Pocos días más tarde, mientras caminaba por un distrito comercial de la ciudad, inesperadamente me encontré con mi ex presidente de misión, quien me preguntó si estaba estudiando o trabajando. Le contesté que estaba haciendo ambas cosas.

¿Me había casado? “¡Sí!”

¿Teníamos hijos? “No, pero el primero nacerá dentro de unas pocas semanas”.

“¿Tienen una cama para el bebé?”, me preguntó. “No”, contesté con cierta reserva, sorprendido por la pregunta tan directa.

“Bueno”, dijo él, “ahora yo estoy en el negocio de muebles y me encantaría enviarte una cama para el bebé a tu apartamento, como regalo”.

Me sobrecogió un gran sentimiento de alivio, agradecimiento y testimonio.

El regalo satisfizo una necesidad temporal, pero todavía es un recordatorio conmovedor de la experiencia espiritual que lo acompañó, que confirmó una vez más que la ley del diezmo es un mandamiento con promesa.

Los desafíos realmente serios de la vida no requieren tanto los recursos temporales, como los dones del Espíritu. Entre esos desafíos podemos encontrar la enfermedad, el sufrimiento o la muerte de un ser querido; un miembro de la familia que sea rebelde o desobediente; acusaciones falsas; y otras desilusiones grandes. Durante tales pruebas necesitamos mayor fe, inspiración, consuelo, valentía, paciencia y la capacidad de perdonar.

Esas bendiciones se derramarán de las ventanas del cielo.

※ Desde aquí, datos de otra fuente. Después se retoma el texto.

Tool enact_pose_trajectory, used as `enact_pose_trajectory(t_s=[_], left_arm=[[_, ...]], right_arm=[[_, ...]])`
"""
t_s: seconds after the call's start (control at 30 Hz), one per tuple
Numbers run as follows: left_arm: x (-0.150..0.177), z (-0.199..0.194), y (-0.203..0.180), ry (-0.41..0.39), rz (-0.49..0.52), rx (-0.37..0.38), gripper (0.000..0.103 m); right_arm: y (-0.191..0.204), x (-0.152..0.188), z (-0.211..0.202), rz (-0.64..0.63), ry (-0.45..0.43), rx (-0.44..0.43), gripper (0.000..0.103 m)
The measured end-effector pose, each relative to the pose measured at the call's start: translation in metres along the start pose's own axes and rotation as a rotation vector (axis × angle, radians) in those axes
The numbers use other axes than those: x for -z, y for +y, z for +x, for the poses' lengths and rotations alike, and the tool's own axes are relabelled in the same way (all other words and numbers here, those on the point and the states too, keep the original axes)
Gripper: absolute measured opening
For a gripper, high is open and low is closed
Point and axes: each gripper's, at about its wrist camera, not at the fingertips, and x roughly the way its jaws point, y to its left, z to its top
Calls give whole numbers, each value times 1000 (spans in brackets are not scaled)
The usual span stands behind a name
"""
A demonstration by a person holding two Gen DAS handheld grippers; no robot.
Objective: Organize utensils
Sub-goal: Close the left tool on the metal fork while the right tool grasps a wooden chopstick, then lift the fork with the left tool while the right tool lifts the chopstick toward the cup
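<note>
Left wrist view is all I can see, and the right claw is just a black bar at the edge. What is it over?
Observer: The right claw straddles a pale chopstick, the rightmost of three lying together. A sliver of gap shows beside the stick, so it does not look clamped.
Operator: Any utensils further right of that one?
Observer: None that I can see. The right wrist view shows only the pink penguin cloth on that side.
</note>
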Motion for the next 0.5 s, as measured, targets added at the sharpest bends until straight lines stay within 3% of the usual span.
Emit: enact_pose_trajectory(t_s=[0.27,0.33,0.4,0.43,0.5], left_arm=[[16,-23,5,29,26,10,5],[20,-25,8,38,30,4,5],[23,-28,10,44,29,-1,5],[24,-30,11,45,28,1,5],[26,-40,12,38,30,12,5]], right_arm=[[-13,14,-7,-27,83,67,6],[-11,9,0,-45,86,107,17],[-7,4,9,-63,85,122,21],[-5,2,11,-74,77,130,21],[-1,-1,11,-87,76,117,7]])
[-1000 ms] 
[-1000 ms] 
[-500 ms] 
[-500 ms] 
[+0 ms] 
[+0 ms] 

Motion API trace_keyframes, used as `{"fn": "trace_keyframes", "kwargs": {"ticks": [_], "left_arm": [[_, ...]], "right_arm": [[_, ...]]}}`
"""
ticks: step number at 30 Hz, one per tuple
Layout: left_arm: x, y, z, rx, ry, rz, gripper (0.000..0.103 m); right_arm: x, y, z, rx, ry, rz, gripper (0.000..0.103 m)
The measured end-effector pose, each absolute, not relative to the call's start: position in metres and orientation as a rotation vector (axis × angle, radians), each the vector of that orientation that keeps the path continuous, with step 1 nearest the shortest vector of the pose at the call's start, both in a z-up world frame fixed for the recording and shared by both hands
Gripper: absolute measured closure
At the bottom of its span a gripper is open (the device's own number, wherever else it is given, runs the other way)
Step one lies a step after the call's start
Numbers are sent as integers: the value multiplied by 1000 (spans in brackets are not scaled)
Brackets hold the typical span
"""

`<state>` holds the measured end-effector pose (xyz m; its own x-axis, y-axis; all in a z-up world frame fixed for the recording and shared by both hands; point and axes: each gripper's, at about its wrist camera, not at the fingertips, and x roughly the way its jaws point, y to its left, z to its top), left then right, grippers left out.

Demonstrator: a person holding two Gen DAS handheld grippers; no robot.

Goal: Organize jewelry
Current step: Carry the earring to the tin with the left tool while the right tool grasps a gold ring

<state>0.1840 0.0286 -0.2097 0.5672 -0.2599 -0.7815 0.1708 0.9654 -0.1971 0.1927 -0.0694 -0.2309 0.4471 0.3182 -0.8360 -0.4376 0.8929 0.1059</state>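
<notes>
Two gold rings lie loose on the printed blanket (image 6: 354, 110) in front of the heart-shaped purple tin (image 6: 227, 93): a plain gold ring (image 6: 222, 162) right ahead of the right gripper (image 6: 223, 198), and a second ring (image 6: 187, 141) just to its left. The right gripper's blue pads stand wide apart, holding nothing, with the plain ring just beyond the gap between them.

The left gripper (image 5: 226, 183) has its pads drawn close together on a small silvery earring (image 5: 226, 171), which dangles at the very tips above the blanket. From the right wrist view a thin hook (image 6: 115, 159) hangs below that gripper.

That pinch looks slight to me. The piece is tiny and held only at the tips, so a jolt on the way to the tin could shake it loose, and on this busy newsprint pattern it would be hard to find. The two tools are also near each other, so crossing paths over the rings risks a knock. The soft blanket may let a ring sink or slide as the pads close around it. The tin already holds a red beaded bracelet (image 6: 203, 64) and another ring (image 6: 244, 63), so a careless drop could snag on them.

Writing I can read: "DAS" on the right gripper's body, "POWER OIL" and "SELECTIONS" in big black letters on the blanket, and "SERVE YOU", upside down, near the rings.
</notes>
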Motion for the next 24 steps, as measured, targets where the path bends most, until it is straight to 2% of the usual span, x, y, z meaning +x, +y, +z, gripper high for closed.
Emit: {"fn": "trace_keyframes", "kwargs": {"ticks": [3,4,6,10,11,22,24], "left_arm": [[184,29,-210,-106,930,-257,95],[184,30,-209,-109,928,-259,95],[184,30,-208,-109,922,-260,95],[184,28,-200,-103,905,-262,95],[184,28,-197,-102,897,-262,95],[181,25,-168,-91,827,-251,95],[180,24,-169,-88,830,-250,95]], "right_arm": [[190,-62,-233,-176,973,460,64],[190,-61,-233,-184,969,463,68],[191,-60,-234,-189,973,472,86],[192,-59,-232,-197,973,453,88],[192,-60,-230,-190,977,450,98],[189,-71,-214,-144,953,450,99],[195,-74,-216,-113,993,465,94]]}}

Me viene a la mente ese pueblo bueno y obediente que creyó las enseñanzas de Alma, padre, y vino al redil de Dios. El Libro de Mormón registra que fueron obedientes y justos (véase Mosíah 18). A pesar de su bondad, sufrieron grandes aflicciones a manos de sus enemigos. Cuando oraron fervientemente a Dios, Él les contestó con palabras de consuelo, asegurándoles que los visitaría en sus aflicciones (véase Mosíah 24:14).

Luego leemos: “el Señor los fortaleció de modo que pudieron soportar sus cargas con facilidad, y se sometieron alegre y pacientemente a toda la voluntad del Señor” (Mosíah 24:15).

Ruego que nosotros también seamos tan fortalecidos y sumisos.

Aun cuando vivamos la ley del diezmo, con toda seguridad experimentaremos las pruebas y tribulaciones de la vida terrenal. Sin embargo, si somos justos con el Señor, cuando nos enfrentemos con la adversidad, podremos estar seguros de que seremos bendecidos con fe, fortaleza, sabiduría y ayuda de otra gente, con todo lo que sea necesario, no sólo para sobreponernos, sino para aprender y madurar con esas experiencias.

Nuestro Profeta líder nos ha dicho:

“Yo puedo testificar sobre la ley del diezmo y sus bendiciones porque las he experimentado, y cada hombre o mujer de esta Iglesia que sea honrado en el pago del diezmo, y honrado con el Señor, puede testificar sobre la naturaleza divina de este principio” (Ensign, julio de 1995, pág. 73).

Como uno de esos miembros de la Iglesia, añado mi propio testimonio. Las bendiciones del vivir el principio del diezmo traen consigo paz mental, aumento de la fe, inspiración y el deseo de vivir en forma más completa todos los mandamientos de nuestro Padre Celestial.

Por último, y lo más importante, testifico que sé que Dios vive, que es nuestro Padre y que nos ama. Jesús de Nazaret es el Hijo de Dios y nuestro Salvador y Redentor. Hoy día somos guiados por un profeta viviente: Gordon B. Hinckley. En el nombre de Jesucristo. Amén.